HUMAN RIGHTS TRIBUNAL OF ONTARIO
B E T W E E N:
Rosalie Griffith
Applicant
-and-
Toronto District School Board and Patrick Knight
Respondents
INTERIM DECISION
Adjudicator: David Muir
Indexed as: Griffith v. Toronto District School Board
WRITTEN SUBMISSIONS
Rosalie Griffith, Applicant
Self-represented
Toronto District School Board, Respondent
Grant Bowers, Counsel
Patrick Knight, Respondent
Sarah Colman, Counsel
1This is an Application filed under section 34 of Part IV of the Human Rights Code, R.S.O. 1990, c. H.19, as amended (the “Code”), alleging discrimination with respect to employment because of sex and reprisal.
2In its Response (Form 2) the Toronto District School Board argues that this Application should be deferred pending the resolution of five grievances filed by or on behalf of the applicant which cover substantially all of the issues raised in this Application. The applicant has responded to the request in her Reply (Form 3).
3The applicant argues that it would not be appropriate to defer this Application because the grievances are between her statutory bargaining agent, the affected party Ontario Secondary School Teachers’ Federation, District 12, and the respondent employer.

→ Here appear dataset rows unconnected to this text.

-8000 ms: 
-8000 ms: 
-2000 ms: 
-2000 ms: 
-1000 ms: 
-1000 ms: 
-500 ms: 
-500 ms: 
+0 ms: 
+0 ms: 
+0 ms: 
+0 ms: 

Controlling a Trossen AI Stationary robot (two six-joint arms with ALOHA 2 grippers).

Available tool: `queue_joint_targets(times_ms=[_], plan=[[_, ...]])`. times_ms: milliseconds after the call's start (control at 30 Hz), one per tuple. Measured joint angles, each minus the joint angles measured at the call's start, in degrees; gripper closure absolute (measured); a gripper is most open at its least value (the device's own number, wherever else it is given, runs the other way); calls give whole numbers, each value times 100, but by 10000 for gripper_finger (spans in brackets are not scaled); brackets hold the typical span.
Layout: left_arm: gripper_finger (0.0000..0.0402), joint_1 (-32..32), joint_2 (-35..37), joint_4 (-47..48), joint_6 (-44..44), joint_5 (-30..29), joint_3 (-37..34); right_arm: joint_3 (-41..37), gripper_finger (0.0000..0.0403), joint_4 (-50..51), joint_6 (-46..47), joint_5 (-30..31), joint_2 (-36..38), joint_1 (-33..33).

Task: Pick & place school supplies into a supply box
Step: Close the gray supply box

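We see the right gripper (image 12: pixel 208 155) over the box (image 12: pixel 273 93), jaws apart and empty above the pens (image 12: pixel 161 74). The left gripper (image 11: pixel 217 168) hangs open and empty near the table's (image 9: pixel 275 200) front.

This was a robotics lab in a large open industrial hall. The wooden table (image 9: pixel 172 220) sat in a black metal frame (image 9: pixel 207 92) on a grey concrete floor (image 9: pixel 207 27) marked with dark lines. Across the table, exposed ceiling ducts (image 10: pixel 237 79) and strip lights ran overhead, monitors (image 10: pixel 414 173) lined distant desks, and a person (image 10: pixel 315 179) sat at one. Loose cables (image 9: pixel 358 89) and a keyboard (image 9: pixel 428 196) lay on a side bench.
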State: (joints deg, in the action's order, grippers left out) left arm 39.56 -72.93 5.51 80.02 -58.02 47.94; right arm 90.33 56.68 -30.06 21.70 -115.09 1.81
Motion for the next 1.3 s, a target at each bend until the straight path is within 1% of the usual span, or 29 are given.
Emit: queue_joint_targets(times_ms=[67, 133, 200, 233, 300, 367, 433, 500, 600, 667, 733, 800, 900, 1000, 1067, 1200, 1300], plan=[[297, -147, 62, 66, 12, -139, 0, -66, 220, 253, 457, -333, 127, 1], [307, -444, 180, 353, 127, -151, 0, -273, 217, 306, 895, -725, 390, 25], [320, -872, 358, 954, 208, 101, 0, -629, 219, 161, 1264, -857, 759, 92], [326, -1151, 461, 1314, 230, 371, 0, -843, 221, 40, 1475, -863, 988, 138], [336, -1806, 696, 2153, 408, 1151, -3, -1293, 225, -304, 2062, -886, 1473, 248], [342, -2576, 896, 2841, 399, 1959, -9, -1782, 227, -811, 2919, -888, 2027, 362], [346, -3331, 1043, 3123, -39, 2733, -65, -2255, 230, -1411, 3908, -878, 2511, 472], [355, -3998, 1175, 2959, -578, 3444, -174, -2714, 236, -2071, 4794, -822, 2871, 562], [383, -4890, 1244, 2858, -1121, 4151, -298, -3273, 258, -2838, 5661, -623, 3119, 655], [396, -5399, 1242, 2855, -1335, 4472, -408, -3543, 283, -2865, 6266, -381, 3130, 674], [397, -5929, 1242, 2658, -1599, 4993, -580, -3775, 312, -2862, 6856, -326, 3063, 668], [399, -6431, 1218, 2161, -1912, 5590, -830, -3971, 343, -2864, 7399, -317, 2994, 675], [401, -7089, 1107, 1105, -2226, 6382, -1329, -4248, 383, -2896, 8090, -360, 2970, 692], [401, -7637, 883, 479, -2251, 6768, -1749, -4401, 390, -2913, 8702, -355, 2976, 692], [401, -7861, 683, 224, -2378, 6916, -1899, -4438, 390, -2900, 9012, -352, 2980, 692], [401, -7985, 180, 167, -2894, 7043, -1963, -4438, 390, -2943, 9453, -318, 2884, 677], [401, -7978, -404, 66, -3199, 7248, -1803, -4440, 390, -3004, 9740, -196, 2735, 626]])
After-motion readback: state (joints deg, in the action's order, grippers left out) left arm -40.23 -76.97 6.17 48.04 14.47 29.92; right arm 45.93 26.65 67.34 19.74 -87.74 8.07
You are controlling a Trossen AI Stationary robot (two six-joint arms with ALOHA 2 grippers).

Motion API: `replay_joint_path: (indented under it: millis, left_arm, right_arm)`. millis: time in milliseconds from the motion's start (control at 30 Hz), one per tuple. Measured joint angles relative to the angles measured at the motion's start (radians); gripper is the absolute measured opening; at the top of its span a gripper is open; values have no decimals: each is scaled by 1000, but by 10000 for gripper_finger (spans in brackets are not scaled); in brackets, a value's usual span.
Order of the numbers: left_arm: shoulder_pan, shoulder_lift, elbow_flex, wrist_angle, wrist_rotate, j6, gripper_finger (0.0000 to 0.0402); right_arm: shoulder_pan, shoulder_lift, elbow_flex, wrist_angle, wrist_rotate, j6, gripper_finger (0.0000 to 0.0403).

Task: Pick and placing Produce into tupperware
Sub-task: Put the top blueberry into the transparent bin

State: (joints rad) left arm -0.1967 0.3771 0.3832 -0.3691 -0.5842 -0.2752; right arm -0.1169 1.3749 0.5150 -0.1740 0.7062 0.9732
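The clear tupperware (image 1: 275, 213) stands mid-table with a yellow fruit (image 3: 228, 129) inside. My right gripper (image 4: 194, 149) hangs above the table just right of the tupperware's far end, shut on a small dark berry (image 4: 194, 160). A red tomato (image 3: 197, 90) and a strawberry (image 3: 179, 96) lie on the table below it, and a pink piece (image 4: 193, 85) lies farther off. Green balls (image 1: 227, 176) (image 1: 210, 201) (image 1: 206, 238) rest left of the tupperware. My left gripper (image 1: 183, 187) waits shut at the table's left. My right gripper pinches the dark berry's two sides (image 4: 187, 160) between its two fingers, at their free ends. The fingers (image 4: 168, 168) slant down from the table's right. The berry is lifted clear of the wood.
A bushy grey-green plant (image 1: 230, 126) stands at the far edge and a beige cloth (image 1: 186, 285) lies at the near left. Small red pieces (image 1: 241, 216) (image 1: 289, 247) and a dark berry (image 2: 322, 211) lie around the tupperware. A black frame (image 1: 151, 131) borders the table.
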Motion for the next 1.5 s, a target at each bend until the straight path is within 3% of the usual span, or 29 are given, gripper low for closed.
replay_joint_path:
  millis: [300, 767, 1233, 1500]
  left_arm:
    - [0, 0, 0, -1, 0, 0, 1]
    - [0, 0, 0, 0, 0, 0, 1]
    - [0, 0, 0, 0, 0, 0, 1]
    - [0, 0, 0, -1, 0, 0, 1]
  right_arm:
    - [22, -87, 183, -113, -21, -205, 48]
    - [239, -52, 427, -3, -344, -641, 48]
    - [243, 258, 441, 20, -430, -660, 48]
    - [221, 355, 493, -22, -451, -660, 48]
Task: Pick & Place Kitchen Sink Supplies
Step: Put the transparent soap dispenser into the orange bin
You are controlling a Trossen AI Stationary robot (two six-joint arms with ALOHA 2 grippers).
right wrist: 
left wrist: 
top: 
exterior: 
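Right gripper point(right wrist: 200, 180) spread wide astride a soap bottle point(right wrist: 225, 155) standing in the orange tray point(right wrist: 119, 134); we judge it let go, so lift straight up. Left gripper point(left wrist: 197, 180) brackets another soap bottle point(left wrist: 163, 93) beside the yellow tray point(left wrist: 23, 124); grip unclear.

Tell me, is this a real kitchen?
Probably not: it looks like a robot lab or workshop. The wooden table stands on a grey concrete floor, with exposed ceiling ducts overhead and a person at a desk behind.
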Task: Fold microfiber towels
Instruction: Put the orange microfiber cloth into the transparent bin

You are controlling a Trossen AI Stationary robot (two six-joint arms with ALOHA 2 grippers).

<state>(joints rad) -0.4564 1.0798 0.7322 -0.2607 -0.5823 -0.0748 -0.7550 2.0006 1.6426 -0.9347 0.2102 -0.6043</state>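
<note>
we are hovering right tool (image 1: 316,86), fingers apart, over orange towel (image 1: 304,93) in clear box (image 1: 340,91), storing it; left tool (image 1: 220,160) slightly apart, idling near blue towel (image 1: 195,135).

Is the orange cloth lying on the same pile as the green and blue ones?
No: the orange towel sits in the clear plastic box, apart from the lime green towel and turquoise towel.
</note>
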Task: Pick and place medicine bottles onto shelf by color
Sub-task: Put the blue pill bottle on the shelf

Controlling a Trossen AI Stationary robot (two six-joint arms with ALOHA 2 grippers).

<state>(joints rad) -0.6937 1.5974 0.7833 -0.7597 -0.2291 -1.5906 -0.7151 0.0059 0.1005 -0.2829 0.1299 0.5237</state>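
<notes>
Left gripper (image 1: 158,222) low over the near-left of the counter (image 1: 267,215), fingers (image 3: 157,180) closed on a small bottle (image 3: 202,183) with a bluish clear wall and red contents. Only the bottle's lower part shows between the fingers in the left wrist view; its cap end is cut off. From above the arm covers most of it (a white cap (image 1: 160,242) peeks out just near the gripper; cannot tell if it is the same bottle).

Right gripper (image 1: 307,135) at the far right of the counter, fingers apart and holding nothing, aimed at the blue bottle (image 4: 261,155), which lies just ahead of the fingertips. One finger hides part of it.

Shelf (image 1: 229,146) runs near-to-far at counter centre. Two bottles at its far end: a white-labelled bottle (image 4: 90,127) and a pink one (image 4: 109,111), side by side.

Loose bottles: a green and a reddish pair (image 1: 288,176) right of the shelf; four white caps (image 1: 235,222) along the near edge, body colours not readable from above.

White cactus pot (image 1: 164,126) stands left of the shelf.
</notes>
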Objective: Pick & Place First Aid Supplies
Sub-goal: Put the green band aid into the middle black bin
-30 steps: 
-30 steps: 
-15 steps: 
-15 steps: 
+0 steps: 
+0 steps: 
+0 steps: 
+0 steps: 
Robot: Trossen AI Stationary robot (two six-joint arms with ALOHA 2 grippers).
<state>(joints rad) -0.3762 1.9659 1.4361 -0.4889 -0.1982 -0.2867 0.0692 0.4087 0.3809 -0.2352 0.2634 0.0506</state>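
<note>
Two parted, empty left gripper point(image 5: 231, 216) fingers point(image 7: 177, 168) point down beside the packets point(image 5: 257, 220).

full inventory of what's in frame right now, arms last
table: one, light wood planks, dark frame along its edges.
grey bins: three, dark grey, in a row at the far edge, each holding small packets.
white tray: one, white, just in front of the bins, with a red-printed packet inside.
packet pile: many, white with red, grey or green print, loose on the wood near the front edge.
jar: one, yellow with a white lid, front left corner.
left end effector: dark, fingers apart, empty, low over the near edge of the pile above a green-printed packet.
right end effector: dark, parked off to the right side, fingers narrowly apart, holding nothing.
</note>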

In contrast the applicant argues that this case is between her and both the two respondents above, the respondent employer and the individual respondent. The applicant argues that this case raises issue of personal liability which are properly before the Tribunal and which are beyond the jurisdiction of the Tribunal.
4The Tribunal may defer consideration of an application, on such terms as it may determine, and on its own initiative (Rule 14.1). The Tribunal has stated that deferral is not automatically invoked simply because the parties are involved in other legal proceedings. It is a discretionary measure that the Tribunal exercises on the basis of the circumstances in each case.
5However, the Tribunal has generally deferred applications where there is an ongoing grievance under a collective agreement based on the same facts and issues. In explaining this approach, the Tribunal has referred to the fact that the Supreme Court of Canada has affirmed that grievance arbitrators have not only the power but also the responsibility to implement and enforce the substantive rights and obligations of human rights and other employment-related statutes as if they were part of the collective agreement (Parry Sound (District) Social Services Administration Board v. O.P.S.E.U., Local 324, 2003 SCC 42).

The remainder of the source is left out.